From: Renee Greene – March 10, 2011 – 10:20 PM

To: Shelley Manning; Mark Finlay

Subject: Safe, sound, sleepy

Holy moly.  Thomas was probably the MOST BORING PERSON EVER!  That lemonade (sadly, at Coffee World so no vanilla blended to take my mind off of this bore) felt like a valium cocktail with an ambien chaser.  I could not keep my eyes open.  Guess my search continues.  Call me tomorrow.

 

From: Ashley Price – March 11, 2011 – 9:06 AM

To: Renee Greene

Subject: Re: THANK YOU!

Happy to oblige.  Evan and I were just hanging out watching a movie.  So, who was this guy and how did you meet?

 

 

From: Renee Greene – March 11, 2011 – 9:08 AM

To: Ashley Price

Subject: Re: THANK YOU!

He is a junior partner with some big law firm downtown.

 

From: Ashley Price – March 11, 2011 – 10:15 AM

To: Renee Greene

Subject: Re: THANK YOU!

A junior partner?!?  Wow!  How did you meet him? Was it a set-up?
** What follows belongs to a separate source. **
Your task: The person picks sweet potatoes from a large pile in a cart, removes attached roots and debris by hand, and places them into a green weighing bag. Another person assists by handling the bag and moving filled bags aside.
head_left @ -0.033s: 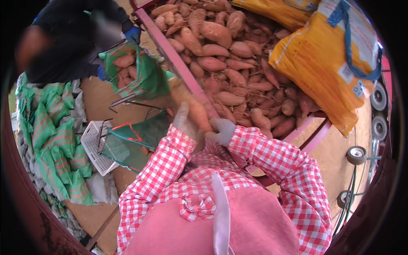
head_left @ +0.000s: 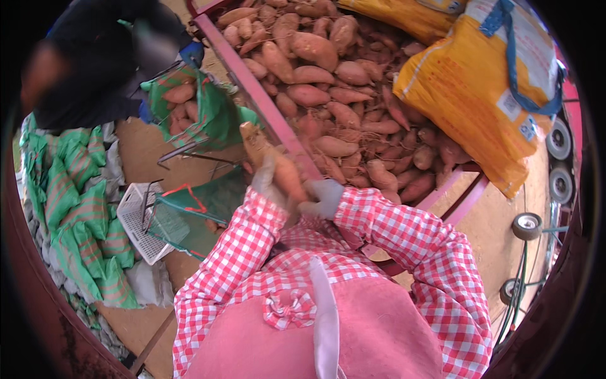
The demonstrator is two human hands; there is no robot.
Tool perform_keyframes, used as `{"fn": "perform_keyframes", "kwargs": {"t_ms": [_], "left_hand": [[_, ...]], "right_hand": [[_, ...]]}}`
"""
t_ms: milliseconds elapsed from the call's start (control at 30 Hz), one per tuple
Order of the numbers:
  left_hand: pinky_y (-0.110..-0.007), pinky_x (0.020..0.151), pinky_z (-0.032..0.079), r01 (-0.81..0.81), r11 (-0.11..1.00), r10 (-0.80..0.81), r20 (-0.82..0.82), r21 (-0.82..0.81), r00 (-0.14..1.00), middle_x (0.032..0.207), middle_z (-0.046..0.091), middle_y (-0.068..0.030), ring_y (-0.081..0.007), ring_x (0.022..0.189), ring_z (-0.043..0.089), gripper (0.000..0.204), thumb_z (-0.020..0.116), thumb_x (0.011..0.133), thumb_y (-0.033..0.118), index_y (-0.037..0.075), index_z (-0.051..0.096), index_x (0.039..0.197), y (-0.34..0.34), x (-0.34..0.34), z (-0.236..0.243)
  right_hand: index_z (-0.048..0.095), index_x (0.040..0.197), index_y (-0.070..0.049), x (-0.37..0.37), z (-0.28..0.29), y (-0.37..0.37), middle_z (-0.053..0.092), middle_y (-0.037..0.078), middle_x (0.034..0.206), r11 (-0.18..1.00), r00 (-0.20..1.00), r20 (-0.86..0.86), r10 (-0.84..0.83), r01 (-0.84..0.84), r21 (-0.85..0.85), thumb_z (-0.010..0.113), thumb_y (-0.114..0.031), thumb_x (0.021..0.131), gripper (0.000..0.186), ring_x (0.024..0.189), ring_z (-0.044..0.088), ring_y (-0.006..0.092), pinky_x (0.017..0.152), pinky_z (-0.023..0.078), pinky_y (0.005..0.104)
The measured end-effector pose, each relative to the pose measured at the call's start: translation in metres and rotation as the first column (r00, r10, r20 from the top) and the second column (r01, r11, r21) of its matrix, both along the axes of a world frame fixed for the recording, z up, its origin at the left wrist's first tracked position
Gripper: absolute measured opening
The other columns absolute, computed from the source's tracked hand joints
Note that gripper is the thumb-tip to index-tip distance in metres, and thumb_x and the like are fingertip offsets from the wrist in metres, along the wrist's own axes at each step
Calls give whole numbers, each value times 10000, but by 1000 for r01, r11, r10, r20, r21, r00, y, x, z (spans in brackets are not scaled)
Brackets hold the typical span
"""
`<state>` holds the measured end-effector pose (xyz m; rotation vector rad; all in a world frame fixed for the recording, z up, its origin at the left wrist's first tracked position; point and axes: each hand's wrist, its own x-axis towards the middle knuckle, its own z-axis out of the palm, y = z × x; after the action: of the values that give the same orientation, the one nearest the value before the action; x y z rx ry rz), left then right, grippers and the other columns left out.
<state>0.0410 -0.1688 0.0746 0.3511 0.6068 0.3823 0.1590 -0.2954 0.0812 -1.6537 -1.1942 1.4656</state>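
Observation:
A long orange-brown sweet potato [head_left: 282,169] is held up slantwise at the near edge of the pink metal bin [head_left: 271,117]. Its pale, broken-looking upper end points away to the left. My grey-gloved left hand [head_left: 267,184] is closed around its left side, and the fingers are partly hidden. At the lower end, the curled fingers of my grey-gloved right hand [head_left: 324,198] grip the tip. Many reddish sweet potatoes [head_left: 341,146] with thin roots fill the bin beyond my hands.
Left of me stand a green mesh bag [head_left: 218,196] on a wire frame and a white plastic crate [head_left: 142,221]. A person in dark clothes and blue gloves holds a green sack [head_left: 211,117] of sweet potatoes. Filled green sacks [head_left: 82,208] lie far left; a yellow bag [head_left: 467,95] lies on the bin.
The sweet potato's upper end has shifted slightly left and shows less blur. Both hands keep their hold, and the whole view has moved a little.

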Motion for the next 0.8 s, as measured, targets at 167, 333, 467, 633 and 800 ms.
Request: {"fn": "perform_keyframes", "kwargs": {"t_ms": [167, 333, 467, 633, 800], "left_hand": [[-364, 523, 510, 38, 999, -41, -177, -22, 983, 899, 618, -54, -226, 678, 605, 586, 529, 912, 598, 103, 532, 1226, 17, -34, -13], [-342, 559, 518, -38, 983, 3, -191, -179, 982, 924, 604, -56, -205, 706, 591, 594, 578, 894, 579, 87, 543, 1225, 33, -102, -34], [-360, 537, 513, -140, 963, 91, -209, -231, 974, 980, 646, -99, -246, 688, 611, 582, 607, 886, 542, 83, 538, 1239, 28, -155, -50], [-396, 568, 537, -295, 946, 262, -218, -136, 940, 990, 655, -127, -279, 727, 629, 515, 604, 910, 446, 98, 514, 1278, 37, -228, -67], [-418, 652, 569, -393, 910, 396, -7, -128, 918, 1039, 658, -169, -303, 849, 661, 395, 574, 946, 288, 46, 538, 1256, 78, -325, -84]], "right_hand": [[668, 1108, -53, 83, 10, -1, 681, 133, 985, 911, 838, 419, -350, 201, 360, 705, -294, 850, 356, 884, 668, 263, 795, 534, 362], [563, 1247, -190, 210, -55, -35, 597, 92, 1226, 989, 126, 991, -51, 143, 33, 661, -257, 798, 464, 1098, 595, 278, 895, 477, 469], [654, 1023, -200, 232, -116, -46, 663, 12, 1067, 987, -36, 992, 121, 108, -116, 558, -211, 856, 193, 1046, 614, 242, 867, 468, 522], [562, 1249, -130, 239, -105, -48, 596, 131, 1229, 950, 220, 938, 269, 97, -295, 755, -260, 722, 575, 1191, 534, 317, 998, 448, 455], [588, 1144, -7, 251, -89, -72, 634, 189, 1052, 980, 439, 884, -161, 179, 90, 777, -213, 718, 510, 966, 614, 321, 887, 488, 394]]}}
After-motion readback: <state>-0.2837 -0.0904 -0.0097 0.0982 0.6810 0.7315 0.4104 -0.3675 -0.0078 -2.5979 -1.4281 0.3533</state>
It’s not like your job brings you in touch with that kind of man.

 

From: Renee Greene – March 11, 2011 – 11:45 AM

To: Ashley Price

Subject: Re: THANK YOU!

Yep.  Set up through a friend at work.  She knows someone who knows him.  My god was he boring.  He was like the Ambien of the dating world.  If I ever have insomnia, I can just relive moments over a vanilla blended where he droned on and on about intellectual property rights.  Sorry.  I’m probably putting you to sleep right now just giving you the highlights – or low lights in this case.  Anyway, thanks again.  You are a real pal.

 

From: Ashley Price – March 11, 2011 – 11:50 PM

To: Renee Greene

Subject: Re: THANK YOU!

Anytime.  That’s what friends are for.

 

From: Renee Greene – March 11, 2011 – 12:20 PM

To: Shelley Manning

Subject: Three strikes and you’re out?

Last night was the most boring evening of my life.  The absolute worst date I’ve ever – EVER – been on and that even includes the guy who stole my wallet.  I had to excuse myself, go to the ladies room, call Ashley and have her page me with some fake emergency so I could get out of it.  I’m starting to think this online dating thing just isn’t for me.  So far, I’ve dated a gay man, an egomaniacal B celebrity and the most boring man on the planet.  What made me think quality men would be searching for love on the net?